**DESCRIPTION OF THE TASK**
Set down all of the entries exactly, leaving nothing out.
┌────────
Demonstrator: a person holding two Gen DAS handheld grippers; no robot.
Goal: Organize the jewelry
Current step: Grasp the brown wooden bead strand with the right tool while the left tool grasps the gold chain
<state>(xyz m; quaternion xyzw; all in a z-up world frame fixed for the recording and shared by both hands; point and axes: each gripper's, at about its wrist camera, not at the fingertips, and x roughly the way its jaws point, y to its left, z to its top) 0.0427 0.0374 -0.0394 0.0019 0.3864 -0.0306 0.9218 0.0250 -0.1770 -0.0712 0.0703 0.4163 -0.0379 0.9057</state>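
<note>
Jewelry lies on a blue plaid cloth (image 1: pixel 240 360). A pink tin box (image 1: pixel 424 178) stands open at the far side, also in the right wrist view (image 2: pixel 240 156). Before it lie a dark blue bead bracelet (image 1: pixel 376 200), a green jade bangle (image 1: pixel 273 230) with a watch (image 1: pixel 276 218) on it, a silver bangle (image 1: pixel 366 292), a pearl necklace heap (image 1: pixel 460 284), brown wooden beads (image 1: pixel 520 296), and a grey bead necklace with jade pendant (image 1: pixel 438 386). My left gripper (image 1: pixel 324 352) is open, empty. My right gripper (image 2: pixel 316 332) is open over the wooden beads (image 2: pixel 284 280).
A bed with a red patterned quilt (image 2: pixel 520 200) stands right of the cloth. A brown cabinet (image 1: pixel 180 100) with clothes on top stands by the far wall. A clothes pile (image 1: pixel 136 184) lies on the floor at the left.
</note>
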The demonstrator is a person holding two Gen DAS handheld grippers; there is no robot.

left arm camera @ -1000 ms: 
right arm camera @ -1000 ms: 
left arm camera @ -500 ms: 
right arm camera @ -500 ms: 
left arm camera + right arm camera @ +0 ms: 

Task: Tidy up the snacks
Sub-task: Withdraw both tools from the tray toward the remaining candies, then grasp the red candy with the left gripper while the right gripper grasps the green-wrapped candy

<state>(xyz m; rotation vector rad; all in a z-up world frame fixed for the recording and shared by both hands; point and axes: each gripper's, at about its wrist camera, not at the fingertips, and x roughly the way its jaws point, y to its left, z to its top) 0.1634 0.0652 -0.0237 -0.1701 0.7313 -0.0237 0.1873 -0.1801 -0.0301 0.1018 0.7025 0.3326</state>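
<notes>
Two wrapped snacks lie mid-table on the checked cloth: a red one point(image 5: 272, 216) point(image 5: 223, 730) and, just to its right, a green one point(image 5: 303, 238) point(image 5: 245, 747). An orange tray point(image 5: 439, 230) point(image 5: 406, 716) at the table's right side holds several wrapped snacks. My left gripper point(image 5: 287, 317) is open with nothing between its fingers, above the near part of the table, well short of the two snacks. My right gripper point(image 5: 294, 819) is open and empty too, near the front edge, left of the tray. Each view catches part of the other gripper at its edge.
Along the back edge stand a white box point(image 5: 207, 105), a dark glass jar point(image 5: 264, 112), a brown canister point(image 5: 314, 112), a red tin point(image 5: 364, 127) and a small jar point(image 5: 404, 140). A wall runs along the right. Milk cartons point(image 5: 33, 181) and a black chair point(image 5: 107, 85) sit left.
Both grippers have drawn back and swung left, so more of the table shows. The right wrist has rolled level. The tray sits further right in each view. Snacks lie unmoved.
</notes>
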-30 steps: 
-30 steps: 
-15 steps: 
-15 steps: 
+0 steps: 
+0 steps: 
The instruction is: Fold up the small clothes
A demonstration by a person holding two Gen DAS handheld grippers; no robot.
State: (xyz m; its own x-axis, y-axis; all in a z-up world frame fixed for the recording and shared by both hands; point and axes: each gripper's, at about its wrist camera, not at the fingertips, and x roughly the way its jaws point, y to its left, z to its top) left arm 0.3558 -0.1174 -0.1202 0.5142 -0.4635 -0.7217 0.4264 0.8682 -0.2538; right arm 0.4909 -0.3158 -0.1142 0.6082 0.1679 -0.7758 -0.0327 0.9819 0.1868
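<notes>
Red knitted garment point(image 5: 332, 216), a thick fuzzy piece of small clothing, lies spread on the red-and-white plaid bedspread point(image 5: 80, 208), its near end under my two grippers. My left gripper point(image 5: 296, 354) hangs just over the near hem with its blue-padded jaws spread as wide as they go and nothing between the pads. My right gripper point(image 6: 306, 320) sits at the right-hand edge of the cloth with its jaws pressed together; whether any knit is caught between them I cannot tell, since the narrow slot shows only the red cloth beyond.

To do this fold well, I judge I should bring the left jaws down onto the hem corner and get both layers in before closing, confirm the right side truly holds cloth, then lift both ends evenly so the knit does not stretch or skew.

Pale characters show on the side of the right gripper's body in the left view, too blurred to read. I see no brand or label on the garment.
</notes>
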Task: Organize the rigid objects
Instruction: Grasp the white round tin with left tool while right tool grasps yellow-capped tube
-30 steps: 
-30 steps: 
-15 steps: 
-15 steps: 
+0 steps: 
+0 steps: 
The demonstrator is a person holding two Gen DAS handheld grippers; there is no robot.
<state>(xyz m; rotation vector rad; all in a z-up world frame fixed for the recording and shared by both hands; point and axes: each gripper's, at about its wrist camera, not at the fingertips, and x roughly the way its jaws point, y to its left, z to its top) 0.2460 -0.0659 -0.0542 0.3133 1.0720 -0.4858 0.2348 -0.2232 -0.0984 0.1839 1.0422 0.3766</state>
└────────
**RESULT**
Demonstrator: a person holding two Gen DAS handheld grippers; no robot.
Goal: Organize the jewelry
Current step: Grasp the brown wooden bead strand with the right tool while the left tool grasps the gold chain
<state>(xyz m; quaternion xyzw; all in a z-up world frame fixed for the recording and shared by both hands; point and axes: each gripper's, at about its wrist camera, not at the fingertips, and x roughly the way its jaws point, y to its left, z to its top) 0.0427 0.0374 -0.0394 0.0019 0.3864 -0.0306 0.9218 0.0250 -0.1770 -0.0712 0.0703 0.4163 -0.0379 0.9057</state>
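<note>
Jewelry lies on a blue plaid cloth (image 1: pixel 240 360). A pink tin box (image 1: pixel 424 178) stands open at the far side, also in the right wrist view (image 2: pixel 240 156). Before it lie a dark blue bead bracelet (image 1: pixel 376 200), a green jade bangle (image 1: pixel 273 230) with a watch (image 1: pixel 276 218) on it, a silver bangle (image 1: pixel 366 292), a pearl necklace heap (image 1: pixel 460 284), brown wooden beads (image 1: pixel 520 296), and a grey bead necklace with jade pendant (image 1: pixel 438 386). My left gripper (image 1: pixel 324 352) is open, empty. My right gripper (image 2: pixel 316 332) is open over the wooden beads (image 2: pixel 284 280).
A bed with a red patterned quilt (image 2: pixel 520 200) stands right of the cloth. A brown cabinet (image 1: pixel 180 100) with clothes on top stands by the far wall. A clothes pile (image 1: pixel 136 184) lies on the floor at the left.
</note>
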The demonstrator is a person holding two Gen DAS handheld grippers; there is no robot.

left arm camera @ -1000 ms: 
right arm camera @ -1000 ms: 
left arm camera @ -500 ms: 
right arm camera @ -500 ms: 
left arm camera + right arm camera @ +0 ms: 

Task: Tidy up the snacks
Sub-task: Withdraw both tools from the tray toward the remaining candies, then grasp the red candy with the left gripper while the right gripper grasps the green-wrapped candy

<state>(xyz m; rotation vector rad; all in a z-up world frame fixed for the recording and shared by both hands; point and axes: each gripper's, at about its wrist camera, not at the fingertips, and x roughly the way its jaws point, y to its left, z to its top) 0.1634 0.0652 -0.0237 -0.1701 0.7313 -0.0237 0.1873 -0.1801 -0.0301 0.1018 0.7025 0.3326</state>
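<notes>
Two wrapped snacks lie mid-table on the checked cloth: a red one point(image 5: 272, 216) point(image 5: 223, 730) and, just to its right, a green one point(image 5: 303, 238) point(image 5: 245, 747). An orange tray point(image 5: 439, 230) point(image 5: 406, 716) at the table's right side holds several wrapped snacks. My left gripper point(image 5: 287, 317) is open with nothing between its fingers, above the near part of the table, well short of the two snacks. My right gripper point(image 5: 294, 819) is open and empty too, near the front edge, left of the tray. Each view catches part of the other gripper at its edge.
Along the back edge stand a white box point(image 5: 207, 105), a dark glass jar point(image 5: 264, 112), a brown canister point(image 5: 314, 112), a red tin point(image 5: 364, 127) and a small jar point(image 5: 404, 140). A wall runs along the right. Milk cartons point(image 5: 33, 181) and a black chair point(image 5: 107, 85) sit left.
Both grippers have drawn back and swung left, so more of the table shows. The right wrist has rolled level. The tray sits further right in each view. Snacks lie unmoved.
</notes>
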-30 steps: 
-30 steps: 
-15 steps: 
-15 steps: 
+0 steps: 
+0 steps: 
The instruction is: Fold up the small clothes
A demonstration by a person holding two Gen DAS handheld grippers; no robot.
State: (xyz m; its own x-axis, y-axis; all in a z-up world frame fixed for the recording and shared by both hands; point and axes: each gripper's, at about its wrist camera, not at the fingertips, and x roughly the way its jaws point, y to its left, z to its top) left arm 0.3558 -0.1174 -0.1202 0.5142 -0.4635 -0.7217 0.4264 0.8682 -0.2538; right arm 0.4909 -0.3158 -0.1142 0.6082 0.1679 -0.7758 -0.0327 0.9819 0.1868
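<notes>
Red knitted garment point(image 5: 332, 216), a thick fuzzy piece of small clothing, lies spread on the red-and-white plaid bedspread point(image 5: 80, 208), its near end under my two grippers. My left gripper point(image 5: 296, 354) hangs just over the near hem with its blue-padded jaws spread as wide as they go and nothing between the pads. My right gripper point(image 6: 306, 320) sits at the right-hand edge of the cloth with its jaws pressed together; whether any knit is caught between them I cannot tell, since the narrow slot shows only the red cloth beyond.

To do this fold well, I judge I should bring the left jaws down onto the hem corner and get both layers in before closing, confirm the right side truly holds cloth, then lift both ends evenly so the knit does not stretch or skew.

Pale characters show on the side of the right gripper's body in the left view, too blurred to read. I see no brand or label on the garment.
</notes>
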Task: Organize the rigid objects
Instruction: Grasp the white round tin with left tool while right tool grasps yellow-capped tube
-30 steps: 
-30 steps: 
-15 steps: 
-15 steps: 
+0 steps: 
+0 steps: 
The demonstrator is a person holding two Gen DAS handheld grippers; there is no robot.
<state>(xyz m; rotation vector rad; all in a z-up world frame fixed for the recording and shared by both hands; point and axes: each gripper's, at about its wrist camera, not at the fingertips, and x roughly the way its jaws point, y to its left, z to its top) 0.2460 -0.0659 -0.0542 0.3133 1.0720 -0.4858 0.2348 -0.2232 -0.0984 0.1839 1.0422 0.3766</state>

With this, the exercise is done.